The present invention provides a query processing system for dynamically using non-dedicated and heterogeneous external compute resources (computer nodes) for running a query in parallel, without any re-partitioning and without any tuple shipping between join operators. The present invention runs independent SQL queries on the processing nodes, with no tuple shipping between the query processors.

The method of the present invention also dynamically detects failures or load bursts at the external compute resources (computer nodes), and upon detection, re-assigns parts of the query operations to other computer nodes so as to minimize disruption to the overall query. The present invention addresses the problem of using non-dedicated and heterogeneous computers for parallel query processing.

The method of the present invention applies to select-project-join-aggregate-group by (SPJAG) blocks, whose execution is typically the major component of the overall query execution time. A “Select-Project-Join-Aggregate-Group By” is a structure that arises within an SQL query. The structure may combine selected record in multiple tables to form a sum aggregate of the records.

The execution of SPJAG blocks in a query is pushed down by the query processor, to a specialized module according to the invention, called a cpuwrapper. Pushing down the query by the query processor includes the query processor delegating some portion of the query to other components, which in the embodiment the present invention is the cpuwrapper. The cpuwrapper in turn outsources the SPJAG operation to autonomous co-processor computer nodes that have access to a shared storage system 62 (e.g, a distributed file system). In a preferred embodiment the distributed file system is a SAN (storage area network) file system. A storage area network (SAN) is a network designed to attach computer storage devices such as, a disk array controller and/or tape libraries to servers. A SAN may also include a network whose primary purpose is the transfer of data between computer systems and storage elements. The present invention can re-evaluate a node that has stalled, and/or re-adjust workload as data is still on the SAN.

Referring to FIG. 1, “Data In The Network” (DITN) system architecture 10 includes a main virtualization component which is the cpuwrapper 18. The OLC tables 68 are a portion of the overall query plan 58 that can be delegated to the cpuwrapper, as shown in FIG. 1, and added as indicated by arrow 59 to the cpuwrapper 18. An information integrator 14 (integrator) manages the overall query plan and feeds the cpuwrapper 18. The cpuwrapper 18 has three main functions: (1) to find idle coprocessors, e.g., P1, P2, P3, 34, 38, 42, respectively; (2) divide OLC tables 68 in the shared storage area 62 into workunits, for example, workunits 1, 2, 3, (46, 50, 54, respectively), for each coprocessor 34, 38, 42; (3) sending join requests over each workunit in the shared storage 62 to co-processors P1,P2,P3, 34,38,42, respectively; and (4) union 40 the joined results.

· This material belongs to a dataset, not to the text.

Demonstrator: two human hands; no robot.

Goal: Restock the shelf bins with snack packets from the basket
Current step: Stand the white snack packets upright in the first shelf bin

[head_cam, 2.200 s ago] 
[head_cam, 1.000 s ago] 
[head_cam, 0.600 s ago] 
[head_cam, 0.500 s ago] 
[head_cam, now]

More specifically, integrator 14 uses wrappers to obtain a relational access interface to heterogeneous data sources. During a dynamic-program optimization phase, the integrator 14 repeatedly tries to “push down” various plan fragments to the wrappers, and chooses the extent of the push down so as to minimize the overall plan cost. The cpuwrapper 18 is specifically designed to wrap compute nodes, not only data sources. The compute nodes are co-processors P1, P2, P3, 34, 38, 42, respectively.

The integrator 14 views the cpuwrapper 18 as a wrapper over a single data source, “GRID”. The integrator 14 tries to push down various plan fragments to the cpuwrapper, but the only ones that the cpuwrapper accepts are select-project-join fragments with aggregation and group by (SPJAG). Other, more complex fragments are returned back to the integrator 14 as not pushdownable to the “GRID” source, and performed at the integrator 14 node itself. The GRID is the collection of all the computing nodes available, or equivalent to the cpuwrapper in the present invention. For example, in FIG. 1, the OLC 68 join alone is pushed down to the cpuwrapper 18, the rest of the query plan is done by the integrator 14.

When the integrator 14 pushes down SPJAGs to the cpuwrapper 18, the cpuwrapper executes them by outsourcing the work to the co-processors P1, P2, P3, 34, 38, 42, respectively. The outsourcing provides: (a) identification of idle co-processors using a grid load monitor; (b) logically splitting the input tables into work-units; (c) rewriting the overall SPJAG as a union of SPJAGs over the work-units; and (d) executing these SPJAGs in parallel on the co-processors. In step (d), the cpuwrapper detects and handles dynamic load-bursts and failures, by reassigning delayed work-units to alternative co-processors.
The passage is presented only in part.